For Updated Info you should check with the ULF this is the info that was available to us                                                                                                                                                                                                               Alexanders disease belongs to a group of progressive neurological disorders in which the destruction of white matter in the brain is accompanied by the formation of fibrous, eosinophilic deposits known as Rosenthal fibers. The majority of cases of Alexanders are sporadic; that is, without a known family history of the disorder. There are, however, a number of families with more than one affected child. Alexanders disease begins in infancy, affects mostly males, and results in retarded development and dementia. It is quickly progressive and is the rarest of the identified leukodystrophies.

The onset of the infantile form of Alexanders disease is usually around six months, but may occur between 0 and 24 months of age. Children who develop Alexanders in infancy generally do not survive past the age of 5 or 6 years. Physical and mental development is retarded, and there is progressive enlargement of the brain and head, increasing spasticity, and seizures in some cases. Histologically, demyelination of both sensory and motor fiber tracts is found. In addition, the eosinophilic Rosenthal fibers are found evenly distributed throughout the brain near blood vessels, and on the surface of the brain. The demyelinated areas do not correspond to the distribution of the Rosenthal fibers.

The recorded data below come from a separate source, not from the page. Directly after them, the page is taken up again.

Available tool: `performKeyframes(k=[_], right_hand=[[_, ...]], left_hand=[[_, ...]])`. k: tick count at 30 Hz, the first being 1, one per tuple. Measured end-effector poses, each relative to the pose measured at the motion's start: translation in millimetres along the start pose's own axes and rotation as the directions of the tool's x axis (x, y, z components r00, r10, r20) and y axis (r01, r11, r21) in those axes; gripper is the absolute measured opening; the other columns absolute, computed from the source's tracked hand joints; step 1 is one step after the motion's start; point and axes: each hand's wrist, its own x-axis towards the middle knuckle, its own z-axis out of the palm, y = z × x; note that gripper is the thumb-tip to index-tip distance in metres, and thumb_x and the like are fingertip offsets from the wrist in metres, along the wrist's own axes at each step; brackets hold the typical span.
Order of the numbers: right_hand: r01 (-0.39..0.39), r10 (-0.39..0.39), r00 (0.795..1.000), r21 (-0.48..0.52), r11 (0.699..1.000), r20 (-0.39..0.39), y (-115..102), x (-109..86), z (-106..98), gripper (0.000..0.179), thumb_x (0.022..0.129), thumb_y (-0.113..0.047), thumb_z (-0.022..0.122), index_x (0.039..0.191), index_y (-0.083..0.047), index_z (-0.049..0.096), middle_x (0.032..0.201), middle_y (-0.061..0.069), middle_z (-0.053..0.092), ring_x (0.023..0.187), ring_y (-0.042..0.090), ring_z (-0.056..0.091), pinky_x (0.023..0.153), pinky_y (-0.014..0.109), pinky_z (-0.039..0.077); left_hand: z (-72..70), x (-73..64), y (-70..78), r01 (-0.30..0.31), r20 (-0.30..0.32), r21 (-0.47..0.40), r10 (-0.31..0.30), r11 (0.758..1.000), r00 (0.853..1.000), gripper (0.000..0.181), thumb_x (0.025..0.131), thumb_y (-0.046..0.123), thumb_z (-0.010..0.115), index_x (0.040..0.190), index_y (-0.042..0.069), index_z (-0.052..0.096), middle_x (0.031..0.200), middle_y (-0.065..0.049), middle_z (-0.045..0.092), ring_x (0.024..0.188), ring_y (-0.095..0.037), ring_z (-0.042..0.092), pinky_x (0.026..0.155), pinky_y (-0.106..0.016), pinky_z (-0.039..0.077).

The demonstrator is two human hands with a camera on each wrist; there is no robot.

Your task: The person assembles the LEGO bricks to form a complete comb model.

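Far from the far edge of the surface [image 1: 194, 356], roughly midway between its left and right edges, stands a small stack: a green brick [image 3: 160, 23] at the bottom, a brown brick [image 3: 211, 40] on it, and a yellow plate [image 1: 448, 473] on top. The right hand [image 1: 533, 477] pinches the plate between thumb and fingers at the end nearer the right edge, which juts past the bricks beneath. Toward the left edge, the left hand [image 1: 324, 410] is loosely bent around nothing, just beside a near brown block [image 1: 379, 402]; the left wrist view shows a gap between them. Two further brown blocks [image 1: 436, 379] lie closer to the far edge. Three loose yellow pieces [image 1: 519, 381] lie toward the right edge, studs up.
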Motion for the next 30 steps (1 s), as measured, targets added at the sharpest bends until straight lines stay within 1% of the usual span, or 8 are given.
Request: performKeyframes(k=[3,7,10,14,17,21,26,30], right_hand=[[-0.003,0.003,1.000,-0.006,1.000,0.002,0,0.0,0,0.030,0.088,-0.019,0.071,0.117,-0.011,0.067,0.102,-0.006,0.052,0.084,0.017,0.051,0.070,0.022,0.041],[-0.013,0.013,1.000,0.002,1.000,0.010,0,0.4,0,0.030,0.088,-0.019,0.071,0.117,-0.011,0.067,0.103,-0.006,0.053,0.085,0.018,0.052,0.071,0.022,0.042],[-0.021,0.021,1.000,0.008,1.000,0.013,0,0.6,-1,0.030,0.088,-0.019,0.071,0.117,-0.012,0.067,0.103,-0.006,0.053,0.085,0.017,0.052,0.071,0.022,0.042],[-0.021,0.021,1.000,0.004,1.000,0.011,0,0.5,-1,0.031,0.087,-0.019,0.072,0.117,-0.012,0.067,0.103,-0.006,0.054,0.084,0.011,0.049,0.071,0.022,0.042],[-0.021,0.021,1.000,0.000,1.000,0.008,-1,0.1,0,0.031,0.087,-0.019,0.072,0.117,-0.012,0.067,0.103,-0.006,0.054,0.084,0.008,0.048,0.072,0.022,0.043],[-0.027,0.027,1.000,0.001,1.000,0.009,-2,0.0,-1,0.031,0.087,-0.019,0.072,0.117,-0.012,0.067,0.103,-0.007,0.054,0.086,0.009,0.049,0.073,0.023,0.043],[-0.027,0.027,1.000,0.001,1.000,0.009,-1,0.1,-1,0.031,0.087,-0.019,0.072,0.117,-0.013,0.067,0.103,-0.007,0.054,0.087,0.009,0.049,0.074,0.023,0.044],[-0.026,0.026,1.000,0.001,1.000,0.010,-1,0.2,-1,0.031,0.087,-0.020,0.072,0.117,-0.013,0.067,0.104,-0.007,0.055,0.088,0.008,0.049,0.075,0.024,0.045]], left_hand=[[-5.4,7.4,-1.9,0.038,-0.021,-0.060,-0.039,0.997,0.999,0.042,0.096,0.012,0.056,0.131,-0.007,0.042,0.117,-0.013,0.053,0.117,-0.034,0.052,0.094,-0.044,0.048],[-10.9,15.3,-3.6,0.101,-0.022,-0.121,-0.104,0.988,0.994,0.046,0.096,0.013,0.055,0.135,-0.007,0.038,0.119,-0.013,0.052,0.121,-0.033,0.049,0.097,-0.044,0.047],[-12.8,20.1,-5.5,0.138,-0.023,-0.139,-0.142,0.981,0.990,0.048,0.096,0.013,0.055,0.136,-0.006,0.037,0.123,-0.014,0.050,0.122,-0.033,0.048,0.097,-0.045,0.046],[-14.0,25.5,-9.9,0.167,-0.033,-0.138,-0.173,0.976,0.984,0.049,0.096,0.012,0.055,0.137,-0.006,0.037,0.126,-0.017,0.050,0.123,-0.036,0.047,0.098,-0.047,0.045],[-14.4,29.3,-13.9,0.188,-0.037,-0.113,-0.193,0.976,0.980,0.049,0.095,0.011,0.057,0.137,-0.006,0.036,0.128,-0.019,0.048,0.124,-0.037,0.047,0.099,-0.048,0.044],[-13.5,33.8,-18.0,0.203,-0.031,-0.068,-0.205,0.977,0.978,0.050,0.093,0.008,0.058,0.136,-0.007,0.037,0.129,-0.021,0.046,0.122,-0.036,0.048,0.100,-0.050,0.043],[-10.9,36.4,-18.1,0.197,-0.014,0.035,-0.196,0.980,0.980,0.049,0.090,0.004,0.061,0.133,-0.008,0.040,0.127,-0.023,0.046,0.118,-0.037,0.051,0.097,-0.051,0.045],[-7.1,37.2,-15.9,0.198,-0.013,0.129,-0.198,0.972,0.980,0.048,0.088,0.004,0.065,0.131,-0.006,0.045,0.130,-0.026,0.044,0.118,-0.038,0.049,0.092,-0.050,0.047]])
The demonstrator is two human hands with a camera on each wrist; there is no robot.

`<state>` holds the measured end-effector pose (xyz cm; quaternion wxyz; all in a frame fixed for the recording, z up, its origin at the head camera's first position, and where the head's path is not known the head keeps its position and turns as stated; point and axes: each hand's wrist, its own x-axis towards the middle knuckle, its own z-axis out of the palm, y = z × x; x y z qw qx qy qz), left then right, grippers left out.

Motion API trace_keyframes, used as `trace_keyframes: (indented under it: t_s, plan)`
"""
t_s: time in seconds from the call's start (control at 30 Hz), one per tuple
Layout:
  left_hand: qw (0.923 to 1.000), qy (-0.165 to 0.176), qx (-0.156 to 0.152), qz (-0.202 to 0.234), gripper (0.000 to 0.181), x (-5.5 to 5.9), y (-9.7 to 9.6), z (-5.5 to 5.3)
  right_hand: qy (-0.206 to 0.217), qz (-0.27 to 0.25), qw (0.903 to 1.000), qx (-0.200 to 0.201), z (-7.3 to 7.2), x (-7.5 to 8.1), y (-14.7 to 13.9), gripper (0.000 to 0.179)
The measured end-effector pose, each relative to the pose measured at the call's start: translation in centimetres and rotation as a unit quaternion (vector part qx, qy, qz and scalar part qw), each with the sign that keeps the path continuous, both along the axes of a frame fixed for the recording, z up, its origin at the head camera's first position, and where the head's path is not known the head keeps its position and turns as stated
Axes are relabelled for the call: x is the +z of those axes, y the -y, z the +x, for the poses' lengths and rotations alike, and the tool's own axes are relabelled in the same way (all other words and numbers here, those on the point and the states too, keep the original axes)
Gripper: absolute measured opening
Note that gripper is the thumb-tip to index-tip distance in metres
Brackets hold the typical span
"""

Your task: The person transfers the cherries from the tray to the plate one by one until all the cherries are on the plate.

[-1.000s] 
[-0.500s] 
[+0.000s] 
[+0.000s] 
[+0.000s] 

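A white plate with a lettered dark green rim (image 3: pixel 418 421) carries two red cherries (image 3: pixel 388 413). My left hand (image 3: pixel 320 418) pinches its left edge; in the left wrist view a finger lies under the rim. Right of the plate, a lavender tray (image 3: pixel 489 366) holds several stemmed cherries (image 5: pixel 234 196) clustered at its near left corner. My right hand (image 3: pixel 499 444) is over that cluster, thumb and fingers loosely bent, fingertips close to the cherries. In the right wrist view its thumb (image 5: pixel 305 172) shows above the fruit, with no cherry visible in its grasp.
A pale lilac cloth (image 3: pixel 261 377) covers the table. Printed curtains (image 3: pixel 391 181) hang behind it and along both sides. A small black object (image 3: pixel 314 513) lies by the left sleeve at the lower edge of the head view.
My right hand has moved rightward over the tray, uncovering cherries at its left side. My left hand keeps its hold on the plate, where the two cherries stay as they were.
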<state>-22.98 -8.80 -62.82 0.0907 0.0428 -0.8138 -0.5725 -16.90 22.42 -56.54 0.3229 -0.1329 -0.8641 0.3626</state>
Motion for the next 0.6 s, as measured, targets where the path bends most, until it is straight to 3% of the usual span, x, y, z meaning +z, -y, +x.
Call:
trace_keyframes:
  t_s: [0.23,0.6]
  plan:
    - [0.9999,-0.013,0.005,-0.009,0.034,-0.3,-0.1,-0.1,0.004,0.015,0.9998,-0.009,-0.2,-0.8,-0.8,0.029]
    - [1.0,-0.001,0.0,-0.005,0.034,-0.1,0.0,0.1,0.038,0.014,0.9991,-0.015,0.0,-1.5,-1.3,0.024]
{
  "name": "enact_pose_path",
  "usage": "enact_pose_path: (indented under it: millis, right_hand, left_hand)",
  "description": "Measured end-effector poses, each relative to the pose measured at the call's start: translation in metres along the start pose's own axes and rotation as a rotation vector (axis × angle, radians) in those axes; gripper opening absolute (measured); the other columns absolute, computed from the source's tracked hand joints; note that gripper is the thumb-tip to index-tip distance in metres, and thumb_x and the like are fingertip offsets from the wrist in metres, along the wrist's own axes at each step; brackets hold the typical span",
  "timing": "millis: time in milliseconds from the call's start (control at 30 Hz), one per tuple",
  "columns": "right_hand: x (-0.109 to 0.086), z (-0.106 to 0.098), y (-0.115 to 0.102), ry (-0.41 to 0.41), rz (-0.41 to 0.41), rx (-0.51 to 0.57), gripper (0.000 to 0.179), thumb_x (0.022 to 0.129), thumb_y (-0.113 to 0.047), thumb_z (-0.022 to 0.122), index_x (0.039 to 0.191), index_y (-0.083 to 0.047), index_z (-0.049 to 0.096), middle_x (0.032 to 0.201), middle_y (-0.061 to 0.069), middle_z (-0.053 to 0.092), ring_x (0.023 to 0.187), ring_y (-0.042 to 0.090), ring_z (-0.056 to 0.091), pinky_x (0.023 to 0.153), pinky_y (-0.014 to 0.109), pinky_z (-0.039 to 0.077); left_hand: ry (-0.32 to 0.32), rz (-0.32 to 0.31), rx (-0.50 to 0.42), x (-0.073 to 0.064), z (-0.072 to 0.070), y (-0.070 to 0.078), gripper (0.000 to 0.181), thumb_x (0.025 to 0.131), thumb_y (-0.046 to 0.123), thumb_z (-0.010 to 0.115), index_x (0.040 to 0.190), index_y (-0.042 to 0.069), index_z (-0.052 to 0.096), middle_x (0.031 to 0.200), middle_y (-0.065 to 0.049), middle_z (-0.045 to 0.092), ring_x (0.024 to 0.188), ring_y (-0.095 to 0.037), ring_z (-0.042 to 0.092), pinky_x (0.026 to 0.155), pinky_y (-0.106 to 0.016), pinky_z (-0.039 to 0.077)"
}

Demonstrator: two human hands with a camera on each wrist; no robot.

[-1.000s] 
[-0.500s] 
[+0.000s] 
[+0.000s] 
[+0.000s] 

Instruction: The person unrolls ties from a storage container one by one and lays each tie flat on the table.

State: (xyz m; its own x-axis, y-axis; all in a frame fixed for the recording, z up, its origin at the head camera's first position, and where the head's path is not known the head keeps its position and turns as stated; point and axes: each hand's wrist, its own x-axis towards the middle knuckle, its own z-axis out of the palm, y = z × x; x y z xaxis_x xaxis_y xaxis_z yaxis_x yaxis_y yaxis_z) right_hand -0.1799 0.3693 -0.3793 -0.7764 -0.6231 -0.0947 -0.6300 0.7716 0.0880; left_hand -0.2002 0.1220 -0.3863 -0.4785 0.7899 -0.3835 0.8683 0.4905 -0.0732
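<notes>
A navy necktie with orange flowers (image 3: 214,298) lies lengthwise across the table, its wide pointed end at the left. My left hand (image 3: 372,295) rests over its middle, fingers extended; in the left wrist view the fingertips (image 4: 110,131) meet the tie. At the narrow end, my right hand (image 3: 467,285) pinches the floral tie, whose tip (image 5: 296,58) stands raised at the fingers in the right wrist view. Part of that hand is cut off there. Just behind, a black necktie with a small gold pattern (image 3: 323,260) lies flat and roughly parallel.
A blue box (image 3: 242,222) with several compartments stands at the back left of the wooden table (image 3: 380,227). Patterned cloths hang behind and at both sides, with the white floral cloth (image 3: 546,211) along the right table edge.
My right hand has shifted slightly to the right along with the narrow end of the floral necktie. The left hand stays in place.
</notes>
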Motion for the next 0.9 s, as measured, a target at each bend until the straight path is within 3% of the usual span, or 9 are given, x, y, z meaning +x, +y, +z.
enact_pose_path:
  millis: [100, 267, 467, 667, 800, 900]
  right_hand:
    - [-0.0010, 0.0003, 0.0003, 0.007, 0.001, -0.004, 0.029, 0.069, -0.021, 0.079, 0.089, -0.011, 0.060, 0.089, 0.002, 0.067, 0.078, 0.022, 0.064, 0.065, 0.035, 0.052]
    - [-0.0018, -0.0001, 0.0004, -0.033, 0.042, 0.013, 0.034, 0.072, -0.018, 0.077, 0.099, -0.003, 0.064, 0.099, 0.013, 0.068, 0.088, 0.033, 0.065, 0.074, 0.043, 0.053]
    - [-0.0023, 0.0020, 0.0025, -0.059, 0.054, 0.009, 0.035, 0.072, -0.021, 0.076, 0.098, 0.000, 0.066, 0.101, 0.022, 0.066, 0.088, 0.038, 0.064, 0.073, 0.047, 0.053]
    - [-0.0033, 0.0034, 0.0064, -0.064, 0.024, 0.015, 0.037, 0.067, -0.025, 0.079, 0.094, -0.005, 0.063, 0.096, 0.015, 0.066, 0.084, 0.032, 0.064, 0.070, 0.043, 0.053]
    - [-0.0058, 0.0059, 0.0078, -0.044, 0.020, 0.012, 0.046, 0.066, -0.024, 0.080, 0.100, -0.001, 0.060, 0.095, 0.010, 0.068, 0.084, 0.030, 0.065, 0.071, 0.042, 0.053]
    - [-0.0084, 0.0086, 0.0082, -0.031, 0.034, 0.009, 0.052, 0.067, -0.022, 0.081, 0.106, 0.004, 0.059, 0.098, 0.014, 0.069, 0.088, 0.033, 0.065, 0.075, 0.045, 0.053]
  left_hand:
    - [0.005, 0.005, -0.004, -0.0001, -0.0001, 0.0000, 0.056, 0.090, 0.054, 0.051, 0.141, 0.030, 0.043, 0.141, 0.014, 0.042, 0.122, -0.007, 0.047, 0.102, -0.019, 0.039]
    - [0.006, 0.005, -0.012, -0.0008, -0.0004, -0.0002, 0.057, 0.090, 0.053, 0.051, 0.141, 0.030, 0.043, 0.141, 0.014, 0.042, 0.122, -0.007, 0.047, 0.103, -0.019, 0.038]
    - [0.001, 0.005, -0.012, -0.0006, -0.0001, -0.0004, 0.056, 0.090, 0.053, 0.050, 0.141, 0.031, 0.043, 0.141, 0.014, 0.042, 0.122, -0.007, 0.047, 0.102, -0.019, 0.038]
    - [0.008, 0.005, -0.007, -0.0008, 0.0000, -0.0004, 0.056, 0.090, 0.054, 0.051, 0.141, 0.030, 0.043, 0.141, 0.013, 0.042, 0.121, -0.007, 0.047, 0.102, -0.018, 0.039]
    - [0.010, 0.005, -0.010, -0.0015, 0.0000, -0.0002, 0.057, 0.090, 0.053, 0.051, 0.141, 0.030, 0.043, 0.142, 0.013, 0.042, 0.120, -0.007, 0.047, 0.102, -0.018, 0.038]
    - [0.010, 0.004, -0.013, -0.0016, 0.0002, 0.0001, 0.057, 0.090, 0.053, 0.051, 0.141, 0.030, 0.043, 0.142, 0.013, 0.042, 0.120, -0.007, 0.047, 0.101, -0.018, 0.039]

Alexanders disease is thought to be an autosomal recessive disorder which can affect both males and females. The metabolic error is unknown, and the demyelination and fiber formation seem to be otherwise unrelated parallel expressions of the disorder. It is the degeneration of the astrocytic glial cells which seems to lead to demyelination. An exact diagnosis may not be possible without study of postmortem tissues or brain or nerve biopsy.

In addition to the infantile form of the disease, juvenile and adult onset forms are recognized, occurring less frequently and with a longer course of progression. These individuals have in common the widespread formation of Rosenthal fibers throughout the central nervous system. Older patients have less white matter loss and have correspondingly milder symptoms. It is not clear, however, that the disorders described in older children and adults are all the same disorder and should be called Alexanders disease.

Treatment of Alexanders disease is symptomatic and supportive.

Further extensive in-depth research information is available on these subjects and more through the ULF.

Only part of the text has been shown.